→ **Instructions to follow**:
Each line of the data below between the one containing "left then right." and the one containing "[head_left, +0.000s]", both included, is to be repeated exactly. Please omit pictures.
|---|
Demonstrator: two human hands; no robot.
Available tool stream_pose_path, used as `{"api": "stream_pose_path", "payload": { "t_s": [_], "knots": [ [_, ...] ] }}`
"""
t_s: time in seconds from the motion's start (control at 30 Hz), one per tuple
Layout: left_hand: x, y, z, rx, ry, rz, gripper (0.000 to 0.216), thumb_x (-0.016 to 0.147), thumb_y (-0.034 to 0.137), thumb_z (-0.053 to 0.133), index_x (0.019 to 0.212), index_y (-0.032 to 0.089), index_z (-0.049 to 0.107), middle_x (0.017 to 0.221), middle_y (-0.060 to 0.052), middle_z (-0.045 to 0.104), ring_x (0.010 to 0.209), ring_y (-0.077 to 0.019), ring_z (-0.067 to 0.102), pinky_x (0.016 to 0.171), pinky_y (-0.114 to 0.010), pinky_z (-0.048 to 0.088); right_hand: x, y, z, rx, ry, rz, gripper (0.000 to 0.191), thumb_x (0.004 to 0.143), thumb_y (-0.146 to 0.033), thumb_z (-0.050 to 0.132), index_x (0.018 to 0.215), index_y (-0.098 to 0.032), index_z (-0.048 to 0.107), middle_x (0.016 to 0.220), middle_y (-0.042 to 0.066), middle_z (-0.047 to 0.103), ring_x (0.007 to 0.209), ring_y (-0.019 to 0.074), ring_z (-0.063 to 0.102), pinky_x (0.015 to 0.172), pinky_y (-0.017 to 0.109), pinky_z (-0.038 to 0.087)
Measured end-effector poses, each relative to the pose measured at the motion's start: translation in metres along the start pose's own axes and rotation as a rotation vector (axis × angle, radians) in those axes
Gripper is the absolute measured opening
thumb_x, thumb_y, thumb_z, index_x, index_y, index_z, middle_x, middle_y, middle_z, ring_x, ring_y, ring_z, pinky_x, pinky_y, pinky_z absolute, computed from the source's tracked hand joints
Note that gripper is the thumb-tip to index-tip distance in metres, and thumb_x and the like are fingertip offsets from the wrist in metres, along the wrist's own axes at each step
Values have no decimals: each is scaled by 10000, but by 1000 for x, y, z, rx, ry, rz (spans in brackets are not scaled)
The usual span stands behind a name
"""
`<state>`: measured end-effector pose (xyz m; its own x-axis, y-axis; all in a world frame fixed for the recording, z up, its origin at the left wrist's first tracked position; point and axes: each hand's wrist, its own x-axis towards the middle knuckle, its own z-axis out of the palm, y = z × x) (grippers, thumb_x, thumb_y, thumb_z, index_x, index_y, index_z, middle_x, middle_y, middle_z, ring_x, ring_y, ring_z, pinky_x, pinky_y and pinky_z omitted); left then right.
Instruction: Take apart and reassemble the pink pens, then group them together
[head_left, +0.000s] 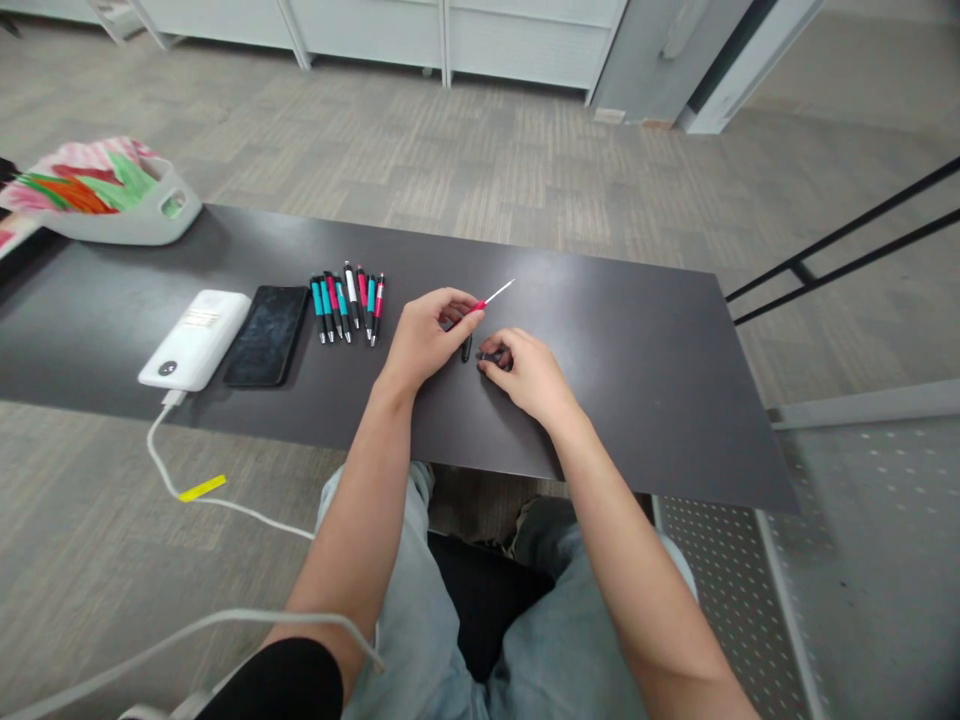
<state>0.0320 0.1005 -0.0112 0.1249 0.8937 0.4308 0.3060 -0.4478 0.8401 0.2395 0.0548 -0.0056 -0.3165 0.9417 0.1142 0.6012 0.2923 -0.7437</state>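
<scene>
Gleaming below red pen part (pixel 480 305) — dark tabletop (pixel 645 370), grey floor (pixel 525 160) beyond.

The pens (pixel 351 288) look plastic, the tabletop (pixel 637 390) smooth and satiny.

the left hand (pixel 431 335) holds a red piece (pixel 478 306) with a thin white rod (pixel 499 291). the right hand (pixel 531 372) fingers a small black part (pixel 491 356). pens (pixel 347 305) lie leftward.

Left hand (pixel 430 335) and right hand (pixel 534 374) curl close together.
</scene>
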Motion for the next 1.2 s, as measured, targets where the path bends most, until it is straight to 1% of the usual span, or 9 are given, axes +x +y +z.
{"api": "stream_pose_path", "payload": {
  "t_s": [0.13, 0.23, 0.33, 0.43, 0.57, 0.8, 1.0, 1.1, 1.2],
  "knots": [
    [0, 0, 0, 16, -14, 5, 152, 990, 396, 853, 1057, 264, 886, 1015, -57, 897, 884, -245, 820, 846, -398, 663, 2, 7, -6, 217, 42, -44, 139, 951, -219, 787, 967, -352, 751, 966, 25, 830, 886, 290, 793, 898, 508, 657],
    [-1, 0, 1, 33, -28, 23, 154, 988, 407, 880, 1061, 272, 892, 1007, -63, 892, 873, -257, 811, 834, -416, 656, 4, 13, -21, 352, 238, -34, 73, 962, -384, 859, 989, -359, 795, 978, 35, 839, 866, 285, 771, 895, 507, 664],
    [-2, 1, 1, 35, -52, 34, 137, 983, 393, 901, 1059, 279, 902, 1008, -67, 892, 870, -264, 805, 821, -423, 652, 8, 25, -37, 442, 511, 0, 270, 934, -558, 924, 1015, -335, 795, 957, 37, 800, 840, 260, 716, 867, 470, 653],
    [-3, 5, 1, 26, -83, 41, 114, 979, 371, 908, 1054, 285, 911, 1028, -68, 897, 888, -267, 812, 827, -425, 660, 12, 38, -46, 507, 653, 3, 427, 864, -649, 981, 1005, -311, 760, 925, 20, 741, 826, 233, 675, 823, 425, 637],
    [-4, 8, 1, 29, -109, 48, 106, 982, 368, 907, 1054, 291, 917, 1032, -64, 896, 917, -268, 815, 850, -426, 673, 14, 44, -42, 537, 635, 1, 489, 857, -689, 996, 1028, -302, 751, 967, 22, 730, 806, 210, 640, 776, 401, 624],
    [-3, 11, 2, 28, -123, 34, 142, 977, 422, 914, 1037, 293, 912, 1020, -70, 894, 910, -274, 810, 874, -441, 687, 11, 36, -35, 485, 587, 42, 491, 894, -713, 960, 1051, -294, 759, 1043, 51, 764, 783, 210, 627, 707, 398, 616],
    [-2, 12, 4, -3, -112, 20, 166, 933, 471, 932, 992, 316, 919, 972, -72, 885, 875, -286, 797, 847, -450, 681, 10, 28, -35, 462, 533, 116, 551, 809, -756, 998, 999, -304, 748, 1010, 53, 774, 715, 207, 590, 686, 411, 622],
    [-2, 13, 3, 5, -125, 15, 196, 931, 507, 925, 989, 320, 918, 975, -73, 888, 888, -291, 797, 849, -450, 677, 10, 24, -33, 468, 499, 111, 579, 780, -777, 1003, 969, -306, 726, 973, 42, 762, 687, 194, 551, 669, 396, 603],
    [-1, 15, 2, 7, -145, 13, 212, 936, 526, 921, 988, 321, 915, 974, -73, 885, 882, -290, 789, 853, -456, 673, 9, 22, -31, 480, 442, 105, 591, 775, -789, 1004, 967, -306, 723, 984, 46, 767, 700, 197, 566, 666, 391, 599]
  ]
}}
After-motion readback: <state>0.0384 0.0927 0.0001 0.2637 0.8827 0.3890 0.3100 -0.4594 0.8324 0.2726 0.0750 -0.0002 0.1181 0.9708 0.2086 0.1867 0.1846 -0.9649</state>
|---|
→ **Response to the task**:
`<state>`: measured end-effector pose (xyz m; its own x-axis, y-axis; all in a world frame fixed for the recording, z up, its origin at the left wrist's first tracked position; point and axes: each hand's wrist, its own x-axis towards the middle knuckle, its own z-axis out of the palm, y = z × x) (grippers, thumb_x, thumb_y, thumb_z, index_x, index_y, index_z, middle_x, middle_y, middle_z, ring_x, ring_y, ring_z, pinky_x, pinky_y and pinky_z omitted); left then right.
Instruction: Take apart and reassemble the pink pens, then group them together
[head_left, +0.000s] 

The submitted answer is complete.